Article ID: | iaor20043182 |
Country: | Netherlands |
Volume: | 150 |
Issue: | 3 |
Start Page Number: | 653 |
End Page Number: | 671 |
Publication Date: | Nov 2003 |
Journal: | European Journal of Operational Research |
Authors: | Yano Candace Arai, Kraus Ursula G. |
Keywords: | heuristics, programming: nonlinear |
Product line selection and pricing decisions are critical to the profitability of many firms, particularly in today's competitive business environment in which providers of goods and services are offering a broad array of products to satisfy customer needs. We address the problem of selecting a set of products to offer and their prices when customers select among the offered products according to a share-of-surplus choice model. A customer's surplus is defined as the difference between his utility (willingness to pay) and the price of the product. Under the share-of-surplus model, the fraction of a customer segment that selects a product is defined as the ratio of the segment's surplus from this particular product to the segment's total surplus across all offered products with positive surplus for that segment. We develop a heuristic procedure for this non-concave, mixed-integer optimization problem.

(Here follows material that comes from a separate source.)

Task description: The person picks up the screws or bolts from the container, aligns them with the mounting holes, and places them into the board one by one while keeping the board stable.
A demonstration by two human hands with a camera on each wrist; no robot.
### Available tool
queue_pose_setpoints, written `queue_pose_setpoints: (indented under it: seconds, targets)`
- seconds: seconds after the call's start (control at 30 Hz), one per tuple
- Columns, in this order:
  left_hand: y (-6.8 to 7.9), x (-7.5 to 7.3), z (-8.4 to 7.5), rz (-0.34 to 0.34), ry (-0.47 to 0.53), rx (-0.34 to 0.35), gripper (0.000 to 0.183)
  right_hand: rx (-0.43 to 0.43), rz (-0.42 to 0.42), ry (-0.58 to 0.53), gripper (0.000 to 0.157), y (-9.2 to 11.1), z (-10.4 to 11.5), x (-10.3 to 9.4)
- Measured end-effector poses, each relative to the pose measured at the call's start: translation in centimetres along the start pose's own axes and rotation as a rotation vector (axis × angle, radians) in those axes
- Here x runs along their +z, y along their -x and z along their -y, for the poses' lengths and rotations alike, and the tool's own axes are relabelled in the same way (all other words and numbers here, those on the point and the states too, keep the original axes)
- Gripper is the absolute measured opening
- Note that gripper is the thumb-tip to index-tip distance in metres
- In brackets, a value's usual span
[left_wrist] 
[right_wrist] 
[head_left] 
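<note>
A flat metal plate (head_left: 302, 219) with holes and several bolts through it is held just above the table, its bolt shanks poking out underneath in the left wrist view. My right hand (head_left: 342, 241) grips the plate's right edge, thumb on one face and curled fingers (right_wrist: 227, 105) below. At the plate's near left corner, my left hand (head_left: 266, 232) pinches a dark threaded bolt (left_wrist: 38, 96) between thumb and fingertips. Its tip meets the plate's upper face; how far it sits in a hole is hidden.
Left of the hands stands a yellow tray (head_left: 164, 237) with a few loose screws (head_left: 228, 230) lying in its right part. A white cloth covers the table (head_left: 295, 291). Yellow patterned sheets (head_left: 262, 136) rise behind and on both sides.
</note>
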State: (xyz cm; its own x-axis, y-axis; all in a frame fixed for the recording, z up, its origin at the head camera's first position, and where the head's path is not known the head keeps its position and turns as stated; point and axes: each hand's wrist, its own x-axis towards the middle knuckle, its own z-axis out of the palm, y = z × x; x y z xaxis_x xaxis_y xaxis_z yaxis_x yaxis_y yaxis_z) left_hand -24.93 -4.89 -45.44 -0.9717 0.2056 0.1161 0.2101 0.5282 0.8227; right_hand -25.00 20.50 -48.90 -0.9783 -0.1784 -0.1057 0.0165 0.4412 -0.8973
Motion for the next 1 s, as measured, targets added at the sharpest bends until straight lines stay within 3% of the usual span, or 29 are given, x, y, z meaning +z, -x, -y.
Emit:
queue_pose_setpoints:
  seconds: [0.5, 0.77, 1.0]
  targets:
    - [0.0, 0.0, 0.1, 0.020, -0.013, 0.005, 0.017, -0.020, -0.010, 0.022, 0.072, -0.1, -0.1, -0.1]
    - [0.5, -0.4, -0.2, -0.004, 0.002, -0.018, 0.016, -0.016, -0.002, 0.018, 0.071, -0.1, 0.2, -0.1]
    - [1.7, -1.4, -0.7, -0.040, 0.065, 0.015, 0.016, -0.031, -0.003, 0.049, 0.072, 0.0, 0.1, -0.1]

The procedure utilizes simulated annealing to handle the binary product selection variables, and a steepest-ascent-style procedure that relies on certain structural properties of the objective function to handle the non-concave, continuous portion of the problem involving the prices. We also develop a variant of our procedure to handle uncertainty in customer utilities. In computational studies, our basic procedures perform extremely well, producing solutions whose objective values within about 5% of those obtained via emunerative methods. Our procedure to handle uncertain utilities also performs well, producing solutions with expected profit values that are roughly 10% higher than the corresponding expected profits from solutions obtained under the assumption of deterministic utilities.